→ Aim of the task:
Only one span of the listing below is wanted: the lines from the one with "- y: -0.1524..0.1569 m" through the one with "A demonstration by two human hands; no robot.", reproduced exactly, both ends kept.

→ Provided data:
○ ○ ○ ○
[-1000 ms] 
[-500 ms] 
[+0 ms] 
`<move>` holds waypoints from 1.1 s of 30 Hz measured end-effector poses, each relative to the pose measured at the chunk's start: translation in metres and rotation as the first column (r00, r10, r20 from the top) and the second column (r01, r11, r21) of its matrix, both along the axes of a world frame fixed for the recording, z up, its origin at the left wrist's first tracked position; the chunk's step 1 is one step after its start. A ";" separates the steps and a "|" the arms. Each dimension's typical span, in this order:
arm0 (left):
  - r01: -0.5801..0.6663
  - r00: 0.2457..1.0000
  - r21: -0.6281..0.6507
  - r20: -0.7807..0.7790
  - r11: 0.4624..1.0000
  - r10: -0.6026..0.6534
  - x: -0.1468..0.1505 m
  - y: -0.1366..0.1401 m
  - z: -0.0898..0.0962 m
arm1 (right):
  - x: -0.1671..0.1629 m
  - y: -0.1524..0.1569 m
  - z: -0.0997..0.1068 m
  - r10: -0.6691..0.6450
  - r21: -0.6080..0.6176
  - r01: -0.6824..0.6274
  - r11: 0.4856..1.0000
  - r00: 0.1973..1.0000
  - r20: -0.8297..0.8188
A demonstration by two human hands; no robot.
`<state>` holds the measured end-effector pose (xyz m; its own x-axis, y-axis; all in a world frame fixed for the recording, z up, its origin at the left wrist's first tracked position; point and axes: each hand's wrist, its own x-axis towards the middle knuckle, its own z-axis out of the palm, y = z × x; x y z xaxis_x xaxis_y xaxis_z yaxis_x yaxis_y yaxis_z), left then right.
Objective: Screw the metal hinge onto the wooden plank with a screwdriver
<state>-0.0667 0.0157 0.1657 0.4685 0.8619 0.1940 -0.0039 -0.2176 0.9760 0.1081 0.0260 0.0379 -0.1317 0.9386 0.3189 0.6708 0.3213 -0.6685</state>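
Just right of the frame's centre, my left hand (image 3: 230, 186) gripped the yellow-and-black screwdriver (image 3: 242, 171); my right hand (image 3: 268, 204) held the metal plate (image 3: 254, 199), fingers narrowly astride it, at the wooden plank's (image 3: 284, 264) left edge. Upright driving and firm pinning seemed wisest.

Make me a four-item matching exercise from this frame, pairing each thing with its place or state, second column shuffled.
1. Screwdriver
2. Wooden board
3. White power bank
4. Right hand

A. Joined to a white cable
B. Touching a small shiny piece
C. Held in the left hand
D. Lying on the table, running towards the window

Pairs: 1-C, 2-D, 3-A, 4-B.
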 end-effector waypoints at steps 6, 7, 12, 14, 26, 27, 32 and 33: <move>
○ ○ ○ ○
→ Written answer:
  - y: -0.1524..0.1569 m
  - z: -0.0997..0.1068 m
  - r10: -0.6691..0.6450
  - r21: -0.6080..0.6176
  - r01: -0.6824..0.6274
  - r11: 0.4856..1.0000
  - r00: 0.1973..1.0000
  - r20: -0.8297..0.8188
A demonstration by two human hands; no robot.

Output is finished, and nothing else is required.